There are several open issues that are really the same thing. I'm merging them all into this issue.
@rspeer Cool! Let me know whether you'd like me to keep posting examples as I find them. I want to help but I don't want to spam :)
The examples are helpful! I can use them as test cases.
Related: the mixup of "v3/43/4r" (ASCII-printed high-byte characters) coming from "v¾¾r" (CP850) coming from "vóór" (Windows-1252). See http://stackoverflow.com/questions/17654898/which-encoding-failure-did-encode-v%C3%B3%C3%B3r-into-v3-43-4r
Man. That's an unfortunate mix-up. But it's not one ftfy should fix, because pure ASCII is not something to be messed with.
I should, however, look into "the infamous CP850" and whether ftfy should consider it as a possibility, so that for example it could decode UTF-8 re-interpreted as CP850.
What about this:
a = '''Liège Avenue de l'Hôpital''' # french sentence
print(ftfy.fix_text(a.decode('utf8')))
# Out: Liège Avenue de l'HĂ´pital, no change from input, where it should be: Liège Avenue de l'Hôpital
Does this fit into this issue? I could not find any way to correct this (using ftfy or any other method).
It's been encoded in UTF-8 and decoded in Windows-1250. Here's the code that specifically fixes it (written in a way that should work in Python 2 or 3):
>>> text = u"Liège Avenue de l'Hôpital"
>>> print(text.encode('windows-1250').decode('utf-8'))
Liège Avenue de l'Hôpital
So this is within the scope of ftfy, it's just not a possibility that it currently checks for.
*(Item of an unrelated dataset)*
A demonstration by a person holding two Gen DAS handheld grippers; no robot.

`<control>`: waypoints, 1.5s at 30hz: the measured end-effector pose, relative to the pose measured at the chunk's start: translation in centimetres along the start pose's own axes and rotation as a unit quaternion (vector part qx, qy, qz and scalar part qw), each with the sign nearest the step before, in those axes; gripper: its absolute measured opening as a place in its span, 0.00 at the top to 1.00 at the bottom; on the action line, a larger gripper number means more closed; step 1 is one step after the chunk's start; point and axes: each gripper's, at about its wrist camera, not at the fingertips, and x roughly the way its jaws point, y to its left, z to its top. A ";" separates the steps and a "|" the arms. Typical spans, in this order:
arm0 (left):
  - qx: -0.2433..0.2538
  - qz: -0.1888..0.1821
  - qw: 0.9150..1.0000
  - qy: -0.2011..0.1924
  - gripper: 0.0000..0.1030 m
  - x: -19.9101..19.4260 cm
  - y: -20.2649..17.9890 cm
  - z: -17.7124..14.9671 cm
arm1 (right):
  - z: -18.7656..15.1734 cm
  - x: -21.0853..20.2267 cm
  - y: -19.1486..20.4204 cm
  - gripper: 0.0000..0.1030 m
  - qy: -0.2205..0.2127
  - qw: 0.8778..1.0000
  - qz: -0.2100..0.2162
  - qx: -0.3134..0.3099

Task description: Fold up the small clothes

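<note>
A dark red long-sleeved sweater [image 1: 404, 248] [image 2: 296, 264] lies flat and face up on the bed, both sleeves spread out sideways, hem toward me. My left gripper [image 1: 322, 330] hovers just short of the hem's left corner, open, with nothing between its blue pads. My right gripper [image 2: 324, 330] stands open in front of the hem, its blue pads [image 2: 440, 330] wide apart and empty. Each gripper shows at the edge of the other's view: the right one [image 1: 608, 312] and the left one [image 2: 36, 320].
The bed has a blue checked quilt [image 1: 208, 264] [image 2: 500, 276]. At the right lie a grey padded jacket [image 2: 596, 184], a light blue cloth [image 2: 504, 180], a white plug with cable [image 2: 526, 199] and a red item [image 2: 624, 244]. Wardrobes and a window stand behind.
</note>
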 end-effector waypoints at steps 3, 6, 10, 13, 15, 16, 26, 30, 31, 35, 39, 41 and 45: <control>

I'm aware that Windows-1250 is used somewhat frequently in Eastern Europe, and it's probably a bias in my data collection that I haven't seen many examples of it.
I will open a new issue for this.
If we have something like this that's not problem
>>> print(ftfy.fix_text('ünicode'))
ünicode
But if we use mixed encoding types something like this i.e
>>> print(ftfy.fix_text('Hi to ℙℽ☂ℌϕℿ ünicode'))
Hi to ℙℽ☂ℌϕℿ ünicode
Expected to be(Hi to ℙℽ☂ℌϕℿ ünicode)
Why is this happening? Is this something that this library cannot handle?
ftfy makes kind of arbitrary decisions about how to handle mixed encodings: it allows the encoding to change at line breaks, and it also decodes the most common mojibake sequences like • even when they're inconsistent with the surrounding line.
Encoding a combining umlaut as ̈ isn't common enough to fall into that second case.
Man. That's an unfortunate mix-up. But it's not one ftfy should fix, because pure ASCII is not something to be messed with.
I should, however, look into "the infamous CP850" and whether ftfy should consider it as a possibility, so that for example it could decode UTF-8 re-interpreted as CP850.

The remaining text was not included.